All this is especially noteworthy since Lafayette Parke is a new gallery in town, and this is its second show. To have assembled an exhibition of this caliber requires knowledge, excellent professional contacts, and a deep and continuing commitment to a movement that, until recently, was too often ignored on this side of the Atlantic.

Until the Guggenheim Museum's ``German Realist Drawings of the 1920s,'' few Americans had heard of Hubbuch, Rudolf Grossman, or Rudolf Schlichter. Even Dix, one of the most extraordinary German artists of the century, was little more than an obscure name, except to a few specialists and collectors.

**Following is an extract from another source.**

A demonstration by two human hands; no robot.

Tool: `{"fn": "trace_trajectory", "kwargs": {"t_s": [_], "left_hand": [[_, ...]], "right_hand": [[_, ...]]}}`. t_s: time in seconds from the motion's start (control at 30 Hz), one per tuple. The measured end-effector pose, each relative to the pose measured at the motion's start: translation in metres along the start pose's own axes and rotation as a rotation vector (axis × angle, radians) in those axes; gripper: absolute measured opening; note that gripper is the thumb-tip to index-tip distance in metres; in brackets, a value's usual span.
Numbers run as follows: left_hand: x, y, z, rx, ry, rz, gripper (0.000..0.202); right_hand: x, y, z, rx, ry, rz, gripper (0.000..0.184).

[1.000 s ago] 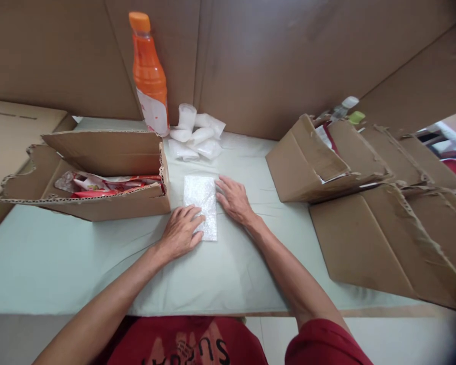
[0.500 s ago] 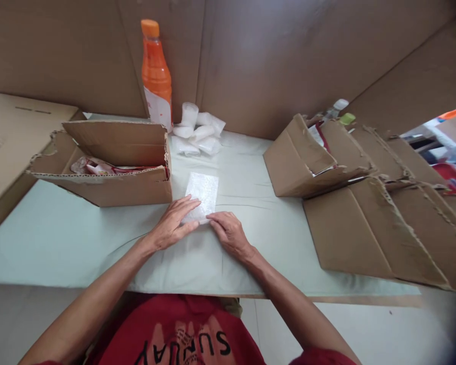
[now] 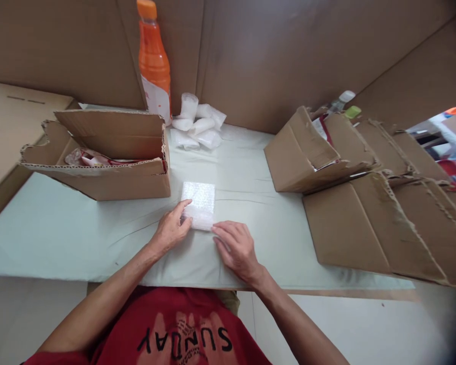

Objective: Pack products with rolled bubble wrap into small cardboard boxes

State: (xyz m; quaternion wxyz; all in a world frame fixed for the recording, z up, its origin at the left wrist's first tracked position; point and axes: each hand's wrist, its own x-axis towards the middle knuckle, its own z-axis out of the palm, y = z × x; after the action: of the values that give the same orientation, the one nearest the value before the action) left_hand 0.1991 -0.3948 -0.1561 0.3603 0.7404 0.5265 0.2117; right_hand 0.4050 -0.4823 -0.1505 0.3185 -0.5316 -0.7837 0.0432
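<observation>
A small folded piece of clear bubble wrap (image 3: 200, 195) lies flat on the cloth-covered table, with a folded strip along its near edge. My left hand (image 3: 172, 226) rests at its left side, index finger and thumb spread apart and touching the wrap. At the near right corner, the fingertips of my right hand (image 3: 238, 249) touch or almost touch the wrap. The right thumb is apart from the fingers, below the corner. Behind the wrap sits a heap of rolled white foam or bubble-wrap pieces (image 3: 201, 125).
An open cardboard box (image 3: 133, 181) with red and clear packets stands at left, near a larger closed carton (image 3: 7, 126). A bottle of orange liquid (image 3: 154, 61) stands by the cardboard wall (image 3: 269, 61). More open boxes (image 3: 349, 223) line the right side.
The bubble wrap has turned straighter and sits slightly nearer me. My right hand has shifted right and down, its fingers loosening at the corner. My left hand has drawn in its fingers slightly.
</observation>
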Motion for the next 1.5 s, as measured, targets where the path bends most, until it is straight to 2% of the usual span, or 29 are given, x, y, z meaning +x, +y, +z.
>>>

And Grosz, unfortunately, was seen by altogether too many as little more than a political cartoonist. That situation now appears to be improving somewhat, thanks largely to a few knowledgeable and committed curators and dealers, and to the emphasis they are increasingly giving to work of the great northern Expressionists and members of Neue Sachlichkeit (``new objectivity'').

Every exhibition such as this one deserves all the support it can get, for it advances our knowledge of, and insight into, the art of the powerful figures who worked in Germany and Austria during the first three decades of our century.

But just as important, it's a stimulating and aesthetically rewarding show. Heckel's ``Portrait of a Man'' is worth the trip to the gallery all by itself - especially since it's an artist's proof and one of the richest impressions of this print extant.

At Lafayette Parke Gallery, 58 East 79th Street, through Dec. 20.